*** Block opens ***

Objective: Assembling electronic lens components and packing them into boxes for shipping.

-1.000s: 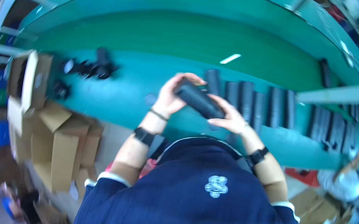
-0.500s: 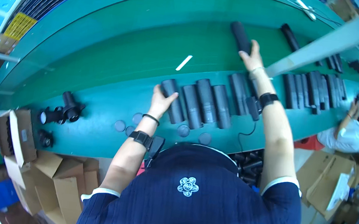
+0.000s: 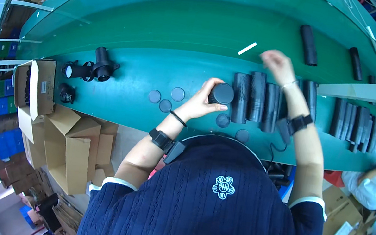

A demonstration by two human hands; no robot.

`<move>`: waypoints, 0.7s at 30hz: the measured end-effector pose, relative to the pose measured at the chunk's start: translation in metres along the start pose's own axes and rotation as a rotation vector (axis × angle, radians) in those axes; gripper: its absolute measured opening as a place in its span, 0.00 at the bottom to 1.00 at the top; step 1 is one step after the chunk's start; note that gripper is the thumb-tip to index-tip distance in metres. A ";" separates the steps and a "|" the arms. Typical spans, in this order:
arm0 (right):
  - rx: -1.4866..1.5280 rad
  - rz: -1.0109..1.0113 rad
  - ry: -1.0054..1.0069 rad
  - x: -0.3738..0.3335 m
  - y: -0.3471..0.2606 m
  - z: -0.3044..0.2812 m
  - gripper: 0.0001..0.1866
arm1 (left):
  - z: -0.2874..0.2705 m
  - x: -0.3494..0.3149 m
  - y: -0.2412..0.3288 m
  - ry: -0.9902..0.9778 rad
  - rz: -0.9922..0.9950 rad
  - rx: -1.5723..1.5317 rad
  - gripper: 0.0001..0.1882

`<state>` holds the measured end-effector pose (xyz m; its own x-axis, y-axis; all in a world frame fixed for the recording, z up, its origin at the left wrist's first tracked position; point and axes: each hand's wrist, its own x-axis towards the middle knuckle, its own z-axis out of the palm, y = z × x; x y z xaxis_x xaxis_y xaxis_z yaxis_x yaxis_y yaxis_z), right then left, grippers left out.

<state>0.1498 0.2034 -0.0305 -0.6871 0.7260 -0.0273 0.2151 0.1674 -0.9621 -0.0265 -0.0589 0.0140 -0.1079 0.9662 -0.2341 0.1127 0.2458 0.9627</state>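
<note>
My left hand point(image 3: 201, 101) is wrapped round a black ribbed cylinder point(image 3: 222, 94), whose round end faces up. To its right, several black cylinders point(image 3: 256, 96) lie side by side on the green bench. My right hand point(image 3: 277, 66) is over the far side of the bench, fingers apart and a little blurred, with nothing seen in it. Beyond it, a black cylinder point(image 3: 308, 45) rests by itself on the darker green strip. Flat round dark discs point(image 3: 178, 94) lie left of my left hand, with two more nearer my body, one being a dark disc point(image 3: 242, 135).
Black fittings point(image 3: 102, 66) and an open carton point(image 3: 41, 88) are at the bench's left end. More black cylinders point(image 3: 359, 126) line up on the right, past a pale metal post point(image 3: 362, 92). A co-worker point(image 3: 365, 185) sits at far right. Empty cardboard boxes point(image 3: 71, 153) stand below left.
My right hand has let go of the cylinder on the far strip and drawn back from it. My left hand has raised a cylinder from the row and tipped its end up. The view has shifted.
</note>
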 end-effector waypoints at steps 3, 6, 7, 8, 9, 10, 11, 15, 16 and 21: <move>0.406 0.264 -0.479 -0.059 -0.068 0.061 0.15 | -0.003 -0.001 0.012 -0.058 0.147 0.167 0.41; 0.473 0.233 -0.371 -0.083 -0.064 0.083 0.17 | 0.003 -0.008 0.010 0.027 0.150 -0.023 0.38; 0.482 0.230 -0.359 -0.087 -0.063 0.086 0.18 | 0.005 -0.010 0.008 0.024 0.156 -0.024 0.38; 0.495 0.250 -0.372 -0.089 -0.066 0.088 0.18 | 0.009 -0.013 0.001 0.069 0.195 0.005 0.35; 0.495 0.269 -0.360 -0.095 -0.074 0.085 0.18 | 0.017 -0.011 -0.001 0.093 0.251 0.025 0.33; 0.458 0.242 -0.362 -0.099 -0.083 0.089 0.20 | 0.016 -0.015 -0.003 0.106 0.213 -0.013 0.30; 0.501 0.274 -0.384 -0.100 -0.083 0.093 0.21 | 0.015 -0.013 -0.004 0.101 0.185 -0.059 0.28; 0.585 0.290 -0.467 -0.091 -0.057 0.110 0.18 | 0.014 -0.019 -0.001 0.158 0.116 -0.093 0.26; 0.529 0.265 -0.462 -0.091 -0.078 0.103 0.18 | 0.010 -0.022 0.004 0.167 0.132 -0.080 0.27; 0.398 0.063 -0.247 -0.087 -0.086 0.120 0.14 | 0.002 -0.019 0.002 0.215 0.082 -0.075 0.26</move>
<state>0.1077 0.0457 0.0220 -0.8363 0.5379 -0.1061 0.0118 -0.1759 -0.9843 -0.0226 -0.0770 0.0201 -0.3104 0.9420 -0.1280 0.0571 0.1529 0.9866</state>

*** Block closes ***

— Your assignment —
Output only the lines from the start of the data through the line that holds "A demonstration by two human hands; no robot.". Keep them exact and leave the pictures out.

— Result of the exercise —
Objective: Assembling electronic lens components and packing them into boxes for shipping.

-1.000s: 
-0.500s: 
+0.000s: 

A demonstration by two human hands; no robot.

This answer leaves nothing further to address.